The requirement for me is that I want to load N number of samples based on the input file size and perform naive cube computation to determine the large groups that will not fit in reducer's memory. I need to know the exact number of samples for calculating the partition factor for large groups.
Currently I am using RandomSampleLoader to load 1000 tuples from each mapper. Without knowing the number of mappers I will not be able to find the exact number of samples loaded. Also RandomSampleLoader doesn't attach any special marker (as in PoissonSampleLoader) tuples which tells the number of samples loaded.
Is there any other way to know the exact number of samples loaded?

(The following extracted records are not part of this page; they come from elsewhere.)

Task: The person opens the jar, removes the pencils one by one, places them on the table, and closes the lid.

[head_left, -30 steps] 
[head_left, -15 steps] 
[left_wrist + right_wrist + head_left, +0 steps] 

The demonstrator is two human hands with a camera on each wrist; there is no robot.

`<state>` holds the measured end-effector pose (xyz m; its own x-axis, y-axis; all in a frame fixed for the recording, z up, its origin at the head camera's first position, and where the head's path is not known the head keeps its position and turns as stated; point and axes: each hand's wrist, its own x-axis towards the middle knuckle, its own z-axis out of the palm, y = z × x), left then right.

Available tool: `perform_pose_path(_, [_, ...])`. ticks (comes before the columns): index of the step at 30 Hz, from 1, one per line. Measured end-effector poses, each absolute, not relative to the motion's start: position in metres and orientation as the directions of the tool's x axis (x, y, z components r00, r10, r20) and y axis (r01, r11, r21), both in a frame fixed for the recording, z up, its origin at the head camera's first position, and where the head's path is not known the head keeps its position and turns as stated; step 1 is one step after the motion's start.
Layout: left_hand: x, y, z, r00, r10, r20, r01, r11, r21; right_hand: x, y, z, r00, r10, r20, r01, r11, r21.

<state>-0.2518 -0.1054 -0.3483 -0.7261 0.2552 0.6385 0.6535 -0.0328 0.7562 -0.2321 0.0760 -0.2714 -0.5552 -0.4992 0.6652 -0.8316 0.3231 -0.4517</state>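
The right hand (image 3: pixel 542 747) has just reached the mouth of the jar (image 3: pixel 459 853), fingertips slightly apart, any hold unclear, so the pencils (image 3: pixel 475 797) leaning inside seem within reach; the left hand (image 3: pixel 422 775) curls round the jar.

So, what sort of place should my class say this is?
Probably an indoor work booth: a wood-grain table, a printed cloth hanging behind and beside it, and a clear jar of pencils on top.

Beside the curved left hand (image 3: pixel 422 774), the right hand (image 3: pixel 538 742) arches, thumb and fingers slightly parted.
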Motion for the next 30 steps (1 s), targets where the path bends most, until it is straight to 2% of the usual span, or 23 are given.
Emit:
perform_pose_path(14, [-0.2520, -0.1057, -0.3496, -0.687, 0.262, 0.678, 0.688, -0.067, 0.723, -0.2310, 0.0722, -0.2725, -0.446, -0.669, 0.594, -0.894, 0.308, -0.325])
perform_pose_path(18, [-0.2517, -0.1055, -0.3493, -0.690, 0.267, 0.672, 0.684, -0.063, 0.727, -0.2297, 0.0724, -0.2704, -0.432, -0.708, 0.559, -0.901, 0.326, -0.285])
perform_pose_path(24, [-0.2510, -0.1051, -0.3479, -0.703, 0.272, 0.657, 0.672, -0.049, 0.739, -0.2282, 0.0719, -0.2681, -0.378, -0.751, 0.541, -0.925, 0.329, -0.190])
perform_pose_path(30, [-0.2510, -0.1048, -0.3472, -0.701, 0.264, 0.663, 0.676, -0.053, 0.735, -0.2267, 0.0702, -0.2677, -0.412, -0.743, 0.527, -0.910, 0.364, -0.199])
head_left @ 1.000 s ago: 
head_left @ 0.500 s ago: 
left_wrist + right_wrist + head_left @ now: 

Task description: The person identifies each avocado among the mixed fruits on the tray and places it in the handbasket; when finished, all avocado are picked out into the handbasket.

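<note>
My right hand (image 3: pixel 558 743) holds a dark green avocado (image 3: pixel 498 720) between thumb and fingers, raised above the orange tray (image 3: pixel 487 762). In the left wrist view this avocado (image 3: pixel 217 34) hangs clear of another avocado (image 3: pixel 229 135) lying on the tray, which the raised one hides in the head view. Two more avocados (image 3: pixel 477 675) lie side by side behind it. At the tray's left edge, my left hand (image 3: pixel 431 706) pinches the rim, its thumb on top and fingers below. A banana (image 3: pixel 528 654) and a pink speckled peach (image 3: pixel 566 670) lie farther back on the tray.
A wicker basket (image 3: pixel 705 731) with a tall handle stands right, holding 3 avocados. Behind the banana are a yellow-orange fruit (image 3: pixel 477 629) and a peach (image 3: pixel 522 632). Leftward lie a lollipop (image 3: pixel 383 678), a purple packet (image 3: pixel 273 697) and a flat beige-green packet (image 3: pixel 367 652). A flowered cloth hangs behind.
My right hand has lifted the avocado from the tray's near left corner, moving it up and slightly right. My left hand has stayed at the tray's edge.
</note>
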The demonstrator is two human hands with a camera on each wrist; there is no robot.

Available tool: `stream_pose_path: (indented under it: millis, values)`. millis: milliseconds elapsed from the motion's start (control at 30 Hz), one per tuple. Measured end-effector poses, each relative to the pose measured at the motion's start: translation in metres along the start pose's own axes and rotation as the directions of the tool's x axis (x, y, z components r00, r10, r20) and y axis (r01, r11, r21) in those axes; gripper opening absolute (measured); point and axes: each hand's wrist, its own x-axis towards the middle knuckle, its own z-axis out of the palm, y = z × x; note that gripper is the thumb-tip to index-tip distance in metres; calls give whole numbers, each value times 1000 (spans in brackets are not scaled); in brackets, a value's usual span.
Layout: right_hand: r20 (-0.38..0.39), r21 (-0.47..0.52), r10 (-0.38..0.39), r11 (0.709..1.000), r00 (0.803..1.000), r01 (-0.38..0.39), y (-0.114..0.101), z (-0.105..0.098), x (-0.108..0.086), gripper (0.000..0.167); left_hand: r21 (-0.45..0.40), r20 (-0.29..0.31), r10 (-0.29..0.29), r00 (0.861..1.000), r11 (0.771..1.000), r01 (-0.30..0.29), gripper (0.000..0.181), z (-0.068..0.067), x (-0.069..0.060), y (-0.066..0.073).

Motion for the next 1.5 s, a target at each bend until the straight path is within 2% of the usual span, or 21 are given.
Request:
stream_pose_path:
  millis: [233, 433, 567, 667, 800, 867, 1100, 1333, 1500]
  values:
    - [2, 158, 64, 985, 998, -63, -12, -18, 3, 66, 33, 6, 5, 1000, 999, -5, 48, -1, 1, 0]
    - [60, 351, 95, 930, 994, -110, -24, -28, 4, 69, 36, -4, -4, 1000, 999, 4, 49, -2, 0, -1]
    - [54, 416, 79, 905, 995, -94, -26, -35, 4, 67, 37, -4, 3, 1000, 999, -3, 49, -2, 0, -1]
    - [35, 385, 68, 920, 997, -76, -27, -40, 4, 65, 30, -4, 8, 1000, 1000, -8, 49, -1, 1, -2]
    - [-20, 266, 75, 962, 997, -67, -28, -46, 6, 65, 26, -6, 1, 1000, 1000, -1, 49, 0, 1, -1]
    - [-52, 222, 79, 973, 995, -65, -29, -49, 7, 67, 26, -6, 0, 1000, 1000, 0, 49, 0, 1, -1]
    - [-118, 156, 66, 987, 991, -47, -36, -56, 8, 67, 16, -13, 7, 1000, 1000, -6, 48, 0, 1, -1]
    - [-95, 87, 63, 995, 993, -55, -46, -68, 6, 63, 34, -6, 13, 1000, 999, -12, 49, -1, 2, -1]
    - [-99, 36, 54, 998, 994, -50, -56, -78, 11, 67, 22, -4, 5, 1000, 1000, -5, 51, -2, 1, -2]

By analyzing the MR plans of order-by and skewed-join, it seems like the entire dataset is copied to a temp file and then SampleLoaders use the temp file to load samples. Is there any specific reason for this redundant copy? Is it because SampleLoaders can only use pig's internal i/o format?
On Jul 25, 2012, at 6:49 PM, Alan Gates <[EMAIL PROTECTED]> wrote:
> No. The number of mappers is determined by the InputFormat used by your load function (TextInputFormat if you're using the default PigStorage loader) when the Hadoop job is submitted. Pig doesn't have access to that info until it's handed the jobs off to MapReduce.
> On Jul 25, 2012, at 3:47 PM, Prasanth J wrote:
>> Hello everyone
>> I would like know if there is a way to know the number of mappers while compiling physical plan to MR-plan.
>> -- Prasanth